Heidi Newfield began her country music career as the lead singer, rhythm guitarist and harmonica player for the platinum-selling, ACM-winning trio Trick Pony. Along with bandmates Ira Dean and Keith Burns, Newfield recorded three studio albums and produced eight charting singles, including the catchy "Pour Me" and "On a Night Like This." Newfield left Trick Pony in 2006 to launch a solo career; she released her debut solo album, What Am I Waiting For, in 2008, which produced the critically acclaimed single "Johnny and June."

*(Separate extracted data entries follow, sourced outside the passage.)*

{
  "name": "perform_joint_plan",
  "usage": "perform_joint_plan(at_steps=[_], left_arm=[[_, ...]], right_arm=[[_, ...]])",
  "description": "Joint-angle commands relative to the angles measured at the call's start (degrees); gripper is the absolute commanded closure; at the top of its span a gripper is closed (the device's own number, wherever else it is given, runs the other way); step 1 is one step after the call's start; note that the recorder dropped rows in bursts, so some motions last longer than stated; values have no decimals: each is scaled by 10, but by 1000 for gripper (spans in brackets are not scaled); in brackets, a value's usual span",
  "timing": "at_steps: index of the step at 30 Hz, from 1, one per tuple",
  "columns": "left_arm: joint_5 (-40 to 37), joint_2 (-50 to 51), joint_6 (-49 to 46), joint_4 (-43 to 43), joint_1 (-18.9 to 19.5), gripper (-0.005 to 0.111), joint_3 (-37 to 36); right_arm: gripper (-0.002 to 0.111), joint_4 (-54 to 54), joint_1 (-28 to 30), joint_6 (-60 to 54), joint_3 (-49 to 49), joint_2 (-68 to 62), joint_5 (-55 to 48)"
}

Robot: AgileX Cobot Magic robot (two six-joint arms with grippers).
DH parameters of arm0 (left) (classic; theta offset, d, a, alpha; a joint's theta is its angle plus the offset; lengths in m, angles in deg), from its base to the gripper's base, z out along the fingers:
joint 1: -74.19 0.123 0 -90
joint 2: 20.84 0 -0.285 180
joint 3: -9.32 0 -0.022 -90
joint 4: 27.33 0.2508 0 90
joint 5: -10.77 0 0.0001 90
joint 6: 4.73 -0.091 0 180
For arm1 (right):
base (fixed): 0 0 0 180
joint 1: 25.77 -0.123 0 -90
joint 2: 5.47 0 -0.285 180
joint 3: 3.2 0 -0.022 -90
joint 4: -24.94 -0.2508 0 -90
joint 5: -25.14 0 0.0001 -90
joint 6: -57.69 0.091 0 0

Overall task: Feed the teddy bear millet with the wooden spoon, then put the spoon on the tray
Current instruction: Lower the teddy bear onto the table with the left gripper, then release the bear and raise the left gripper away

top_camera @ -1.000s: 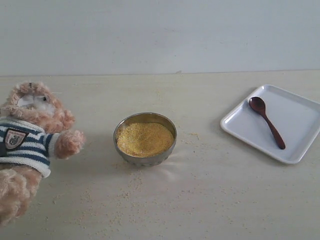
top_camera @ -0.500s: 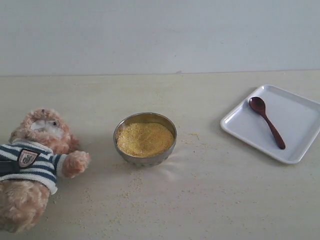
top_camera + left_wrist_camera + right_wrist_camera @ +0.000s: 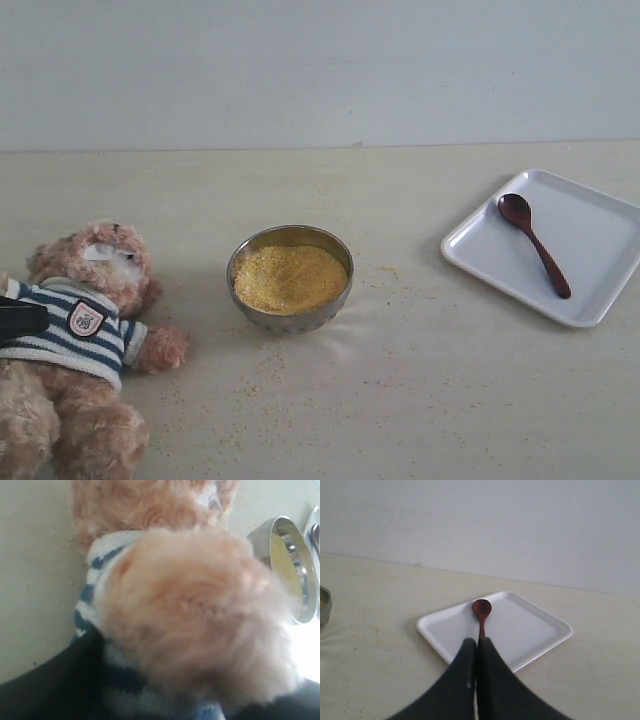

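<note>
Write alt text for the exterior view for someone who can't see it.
A teddy bear in a striped shirt is at the left of a pale table, beside a steel bowl of millet. At the right, a wooden spoon lies on a white tray.

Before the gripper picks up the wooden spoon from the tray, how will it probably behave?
The wooden spoon looks slim and rigid, so probably light and stiff. Its glossy finish suggests the thin handle may slip. It lies flat on the smooth tray, so a push would likely make it slide rather than roll.
</note>
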State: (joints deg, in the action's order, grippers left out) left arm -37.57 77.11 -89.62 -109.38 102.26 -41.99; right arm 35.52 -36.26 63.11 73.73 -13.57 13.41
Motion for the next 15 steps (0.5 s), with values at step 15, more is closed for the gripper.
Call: perform_joint_plan(at_steps=[15], left_arm=[[-40,-231,161,108,57,49,33]], right_arm=[[108,2,2,0,3,3,-1]])
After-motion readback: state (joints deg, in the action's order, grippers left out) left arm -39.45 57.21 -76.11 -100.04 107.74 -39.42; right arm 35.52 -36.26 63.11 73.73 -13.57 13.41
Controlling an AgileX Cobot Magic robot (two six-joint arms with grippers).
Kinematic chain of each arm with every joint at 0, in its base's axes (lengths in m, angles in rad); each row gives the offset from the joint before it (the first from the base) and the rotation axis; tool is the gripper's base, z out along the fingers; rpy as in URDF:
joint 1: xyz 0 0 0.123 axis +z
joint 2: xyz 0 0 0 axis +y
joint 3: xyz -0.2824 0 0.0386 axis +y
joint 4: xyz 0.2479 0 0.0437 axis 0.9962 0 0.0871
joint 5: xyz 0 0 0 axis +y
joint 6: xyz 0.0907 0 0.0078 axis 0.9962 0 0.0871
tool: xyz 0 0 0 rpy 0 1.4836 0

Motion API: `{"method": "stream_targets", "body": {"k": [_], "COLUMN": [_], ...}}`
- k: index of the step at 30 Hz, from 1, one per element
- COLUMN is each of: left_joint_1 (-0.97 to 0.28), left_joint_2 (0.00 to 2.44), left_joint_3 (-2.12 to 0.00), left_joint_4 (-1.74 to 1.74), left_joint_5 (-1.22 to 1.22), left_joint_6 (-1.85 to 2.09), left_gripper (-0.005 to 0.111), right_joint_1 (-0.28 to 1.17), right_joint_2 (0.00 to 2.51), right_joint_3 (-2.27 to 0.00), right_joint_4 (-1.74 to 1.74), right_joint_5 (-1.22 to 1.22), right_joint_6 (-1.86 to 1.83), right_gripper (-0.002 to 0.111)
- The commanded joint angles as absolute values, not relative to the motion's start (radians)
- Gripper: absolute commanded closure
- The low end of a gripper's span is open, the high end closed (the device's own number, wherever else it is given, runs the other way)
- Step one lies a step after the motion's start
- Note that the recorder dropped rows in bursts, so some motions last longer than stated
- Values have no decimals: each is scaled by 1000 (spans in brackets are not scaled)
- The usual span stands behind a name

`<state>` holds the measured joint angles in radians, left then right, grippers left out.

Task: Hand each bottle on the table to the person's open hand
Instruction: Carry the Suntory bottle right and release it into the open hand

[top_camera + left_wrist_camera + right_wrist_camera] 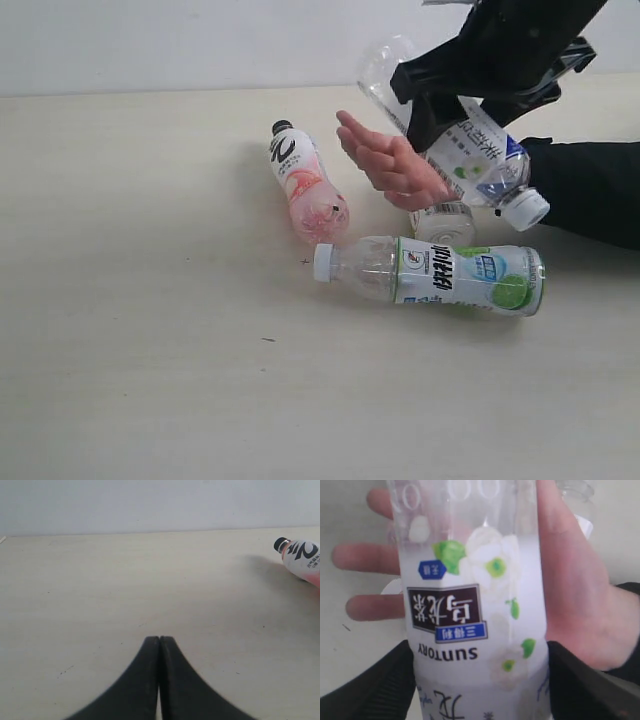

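My right gripper (pixel 465 108) is shut on the white-green leafy-label bottle (pixel 478 150), holding it tilted in the air with its white cap pointing down. The person's open hand (pixel 392 165) is just beside and under it. In the right wrist view the fingers (pixel 370 690) press both sides of that bottle (pixel 470 605), with the palm (pixel 575 585) right behind. The pink-label, black-capped bottle (pixel 305 185) and the green-lime, white-capped bottle (pixel 440 275) lie on the table (pixel 150 330). A small clear bottle (pixel 443 222) is partly hidden behind the hand. My left gripper (pixel 159 641) is shut and empty, low over bare table.
The person's dark sleeve (pixel 590 190) comes in from the right edge. The pink bottle (pixel 302 557) shows at the far edge of the left wrist view. A pale wall (pixel 150 40) runs behind the table's back edge.
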<state>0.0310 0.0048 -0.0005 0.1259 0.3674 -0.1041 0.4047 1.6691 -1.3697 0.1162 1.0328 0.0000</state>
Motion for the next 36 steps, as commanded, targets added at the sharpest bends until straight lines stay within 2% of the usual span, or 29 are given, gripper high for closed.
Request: {"method": "stream_targets", "body": {"k": [1,3,5,9,11,12,13,16,22,36], "left_joint_1": [27,27,27,27,27,27,27,27,27,27], "left_joint_2": [0,0,0,0,0,0,0,0,0,0], "left_joint_3": [0,0,0,0,0,0,0,0,0,0], "left_joint_4": [126,126,126,126,126,126,126,126,126,126], "left_joint_5": [362,362,362,362,362,362,362,362,362,362], "left_joint_6": [-108,-108,-110,-109,-109,-109,-110,-110,-110,-109], "left_gripper": [104,104,104,104,104,104,104,104,104,104], "right_joint_1": [400,400,400,400,400,400,400,402,402,402], "right_joint_2": [1727,1744,1752,1757,1757,1757,1757,1757,1743,1504], "right_joint_3": [-1377,-1379,-1379,-1379,-1379,-1379,-1379,-1379,-1379,-1379], "right_joint_4": [114,104,94,92,92,92,86,71,69,69], "right_joint_5": [984,957,941,947,947,947,945,945,936,939], "right_joint_6": [10,40,64,72,74,74,74,70,72,9], "right_gripper": [108,107,96,61,48,45,36,26,19,19]}}
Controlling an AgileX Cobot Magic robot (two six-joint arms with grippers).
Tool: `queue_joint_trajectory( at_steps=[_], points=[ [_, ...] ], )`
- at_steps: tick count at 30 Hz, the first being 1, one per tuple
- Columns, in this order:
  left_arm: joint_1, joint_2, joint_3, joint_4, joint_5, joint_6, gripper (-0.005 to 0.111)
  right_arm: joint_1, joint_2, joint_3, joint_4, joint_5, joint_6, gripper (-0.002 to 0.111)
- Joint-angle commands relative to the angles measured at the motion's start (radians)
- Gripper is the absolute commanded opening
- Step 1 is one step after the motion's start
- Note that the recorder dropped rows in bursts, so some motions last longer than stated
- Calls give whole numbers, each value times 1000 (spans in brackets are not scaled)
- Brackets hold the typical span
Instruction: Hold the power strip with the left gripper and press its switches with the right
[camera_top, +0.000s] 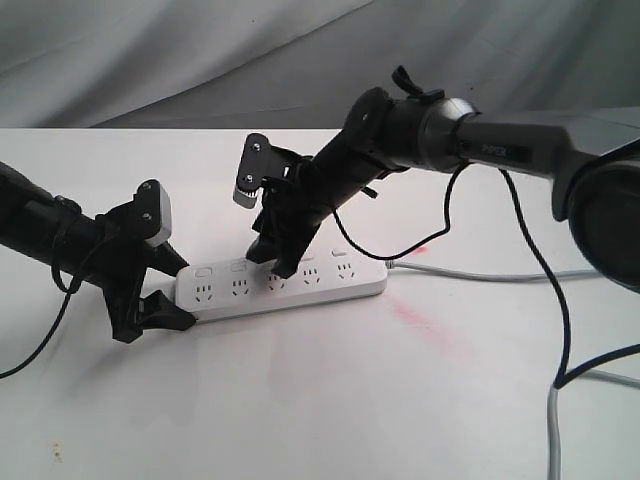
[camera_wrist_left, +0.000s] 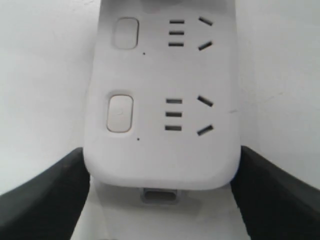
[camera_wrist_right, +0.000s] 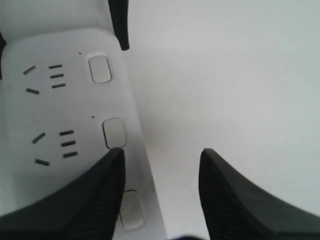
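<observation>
Obs: the power strip (camera_top: 300, 285) lies flat on the desk (camera_top: 330, 400), with its grey cord (camera_top: 480, 274) leaving one end.

- The left gripper (camera_top: 175, 290) is clamped across the strip's rounded end opposite the cord. One finger (camera_wrist_left: 45, 200) rests against each long side, the jaws parted to the strip's width.
- The right gripper (camera_top: 275, 262) is released, jaws spread wide and holding nothing, with its tips down near the strip's middle.
- One finger (camera_wrist_right: 95, 195) sits over the row of switches (camera_wrist_right: 99, 68), its tip at the edge of one button; I cannot tell whether it presses.
- The other finger (camera_wrist_right: 235, 200) hangs over bare desk just beside the strip.
</observation>
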Motion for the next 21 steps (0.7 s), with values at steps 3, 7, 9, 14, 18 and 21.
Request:
queue_joint_trajectory(
  at_steps=[3, 7, 9, 14, 18, 21],
  points=[
    [-5, -2, -5, -6, 6, -1, 54, -22, -27, 6, -22, 18, 4, 43],
    [-5, -2, -5, -6, 6, -1, 54, -22, -27, 6, -32, 13, 4, 43],
    [-5, -2, -5, -6, 6, -1, 54, -22, -22, 6, -34, 11, 4, 43],
    [-5, -2, -5, -6, 6, -1, 54, -24, 1, 6, -32, 13, 4, 43],
    [-5, -2, -5, -6, 6, -4, 54, -24, 16, 6, -34, 13, 4, 43],
    [-5, -2, -5, -6, 6, -4, 54, -24, 16, 6, -38, 13, 4, 43]
  ],
)
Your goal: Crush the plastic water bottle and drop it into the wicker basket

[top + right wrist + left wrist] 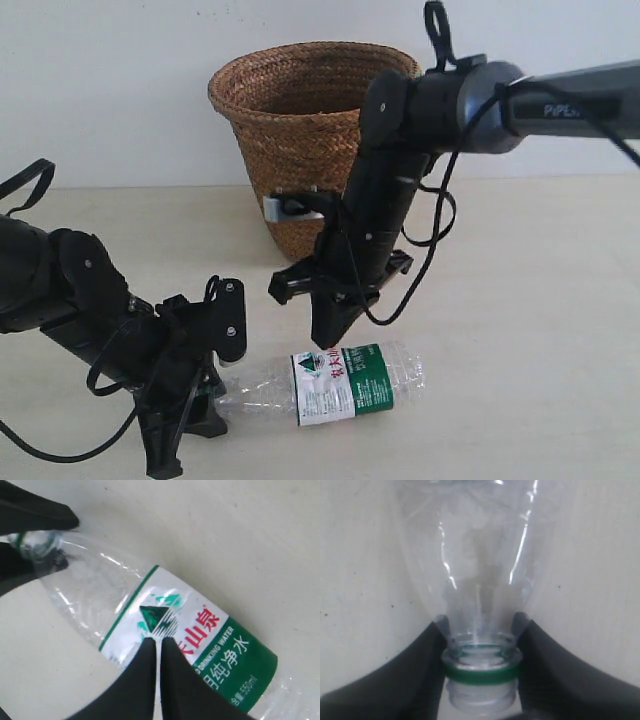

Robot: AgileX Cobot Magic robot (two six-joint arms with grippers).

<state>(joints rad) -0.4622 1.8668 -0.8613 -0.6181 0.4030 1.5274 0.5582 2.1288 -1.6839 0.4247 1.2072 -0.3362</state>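
Note:
The clear plastic water bottle (pixel 345 385) lies on its side on the table, uncapped, with its neck toward the left. My left gripper (pixel 215 393) is shut on the bottle's neck; in the left wrist view its black fingers (pixel 422 670) clamp just above the green ring (pixel 481 673). My right gripper (pixel 326 338) points down with its jaws pressed together and empty, tips right at the top of the white-and-green label (pixel 210 635). Whether my right gripper (pixel 158 641) touches the bottle (pixel 100 595) I cannot tell. The wicker basket (pixel 300 110) stands upright behind.
The right arm (pixel 470 105) reaches in from the upper right, crossing in front of the basket's right side, with cables hanging beside it. The pale table (pixel 530 300) runs back to a white wall. The left gripper's fingers (pixel 35 510) also show in the right wrist view.

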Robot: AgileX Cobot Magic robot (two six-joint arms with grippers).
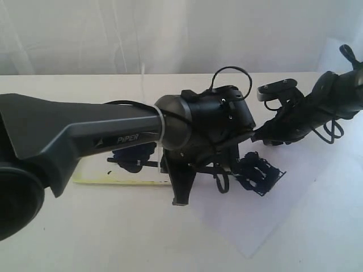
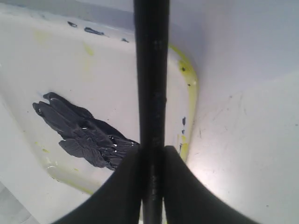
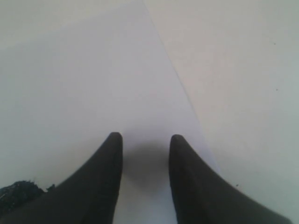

Below, Newfield recounts to The Boot her "first time stories" -- where she was when she heard Trick Pony's first single on the radio for the first time, and the just-as-exciting story of hearing her first solo single on the radio for the first time.

I can tell you exactly where I was the first time I heard [Trick Pony's] first single on the radio: I was in Odessa, Texas. I was rolling down the road, and [in] West Texas, there's not much around; it's pretty bleak there. I was listening to the local radio station ... I was with some of my manager's family.

"Pour Me" came on the radio. I heard that guitar lick come across, and we immediately stopped the car, and I opened the door and did a dance outside the car door while we listened. We were screaming in total elation. I said, "Oh, my God! That's our song!" Ira and I were jumping up and down and screaming. The whole carload was hugging each other.

All of this hard work and all of this time going up and down the road in a van and a trailer, playing clubs ... it all just happened before my eyes, and finally, here we were, hearing our song on the radio for the first time. It was a dream come true. Any movie I've ever seen ... from Ray Charles when he first heard his first song on the radio to Tom Petty to you name it, that's your dream come true. You set goals from there forward, but that's the start of it all. You think, "Someday I'm going to hear my song on the radio," and when you finally do hear it, wow! It's almost an out-of-body experience.

I heard "Johnny and June" when I was driving between Atlanta and Nashville. I was in my husband's car; his car has satellite radio, and I was listening to Sirius. I'm rolling down the road, and the coolest part about that is that they have the kicker on the bottom [display] that says who the artist is and the name of the song.

I heard that really distinctive acoustic guitar lick, and again, same thing, let out this uncontrollable Smokey-and-the-Bandit-kind of hoot; I was screaming at the top of my lungs. And then to look on the screen and see my own name and to see the name of the song that I was a part of writing and creating -- I was so happy. I didn't change the station the whole trip.

I remember being just as excited, if not more so, to know the feeling of having my own thing out there, just as much as it was for me and the boys. It felt like I had really accomplished something coming from a country group, stepping out on my own. It felt like we had hit a milestone.